Information supplied section start

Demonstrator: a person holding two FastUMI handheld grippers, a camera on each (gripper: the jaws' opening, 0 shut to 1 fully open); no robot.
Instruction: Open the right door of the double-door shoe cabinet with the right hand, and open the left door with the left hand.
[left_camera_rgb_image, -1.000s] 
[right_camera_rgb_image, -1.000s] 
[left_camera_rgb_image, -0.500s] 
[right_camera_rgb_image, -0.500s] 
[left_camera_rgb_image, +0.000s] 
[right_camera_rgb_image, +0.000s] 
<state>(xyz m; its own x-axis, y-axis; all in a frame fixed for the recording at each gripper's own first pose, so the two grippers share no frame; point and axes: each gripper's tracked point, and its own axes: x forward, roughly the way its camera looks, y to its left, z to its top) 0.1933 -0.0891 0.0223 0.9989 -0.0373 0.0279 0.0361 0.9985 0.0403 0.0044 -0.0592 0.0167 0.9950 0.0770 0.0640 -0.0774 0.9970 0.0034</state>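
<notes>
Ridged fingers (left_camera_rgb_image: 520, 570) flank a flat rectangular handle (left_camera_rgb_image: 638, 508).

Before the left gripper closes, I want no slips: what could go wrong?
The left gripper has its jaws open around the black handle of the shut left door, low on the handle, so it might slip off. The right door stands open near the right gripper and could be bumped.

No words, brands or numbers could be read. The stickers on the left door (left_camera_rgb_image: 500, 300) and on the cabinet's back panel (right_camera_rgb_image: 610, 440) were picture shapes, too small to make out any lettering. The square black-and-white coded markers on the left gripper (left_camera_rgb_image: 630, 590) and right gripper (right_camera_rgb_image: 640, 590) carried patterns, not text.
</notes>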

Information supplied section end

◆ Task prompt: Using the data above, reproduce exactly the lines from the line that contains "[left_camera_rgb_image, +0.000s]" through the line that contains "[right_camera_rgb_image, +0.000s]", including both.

◆ Response below:
[left_camera_rgb_image, +0.000s] 
[right_camera_rgb_image, +0.000s] 

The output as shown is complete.